The task now appears in the Tasks main view and runs automatically at the scheduled intervals.
Manage tasks
Section titled “Manage tasks”To run a task manually:
- Navigate to the Tasks main view.
- Click the Run Now button next to the task.
- Monitor progress in the Horizon Queue Manager.
To pause or resume a task:
- Click the Pause icon to temporarily disable a task without deleting it. Paused tasks do not execute on schedule.

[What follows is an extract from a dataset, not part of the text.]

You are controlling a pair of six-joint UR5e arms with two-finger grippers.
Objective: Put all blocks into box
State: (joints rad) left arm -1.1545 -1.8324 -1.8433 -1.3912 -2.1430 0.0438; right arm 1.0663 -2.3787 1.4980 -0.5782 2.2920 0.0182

- Click Resume to re-enable it.
To edit a task:
- Click the task name or the edit icon.
- Modify the schedule, devices, or settings.
- Save your changes.
To delete a task:
- Click the delete icon.
- Confirm the deletion. The task schedule and configuration are permanently removed.
Task best practices
Section titled “Task best practices”Stagger backup windows. Do not back up 1000 devices at 2:00 AM exactly. Use:
- Different times for different categories
- Multiple tasks with offset schedules
- Progressive scheduling (core at 2 AM, access at 3 AM, branch at 4 AM)
Monitor task execution:
- Check the Horizon Queue Manager for real-time job status
- Review the application logs for backup failures
- Set up notifications for failed backups
- Regularly review paused or disabled tasks
Test before production:
- Create a test task with 5 to 10 devices
- Verify all devices back up successfully
- Check configurations are captured correctly
- Then scale to your full device inventory
Use appropriate task types:
- By Category: best for organisational structure (Core, Distribution, Access)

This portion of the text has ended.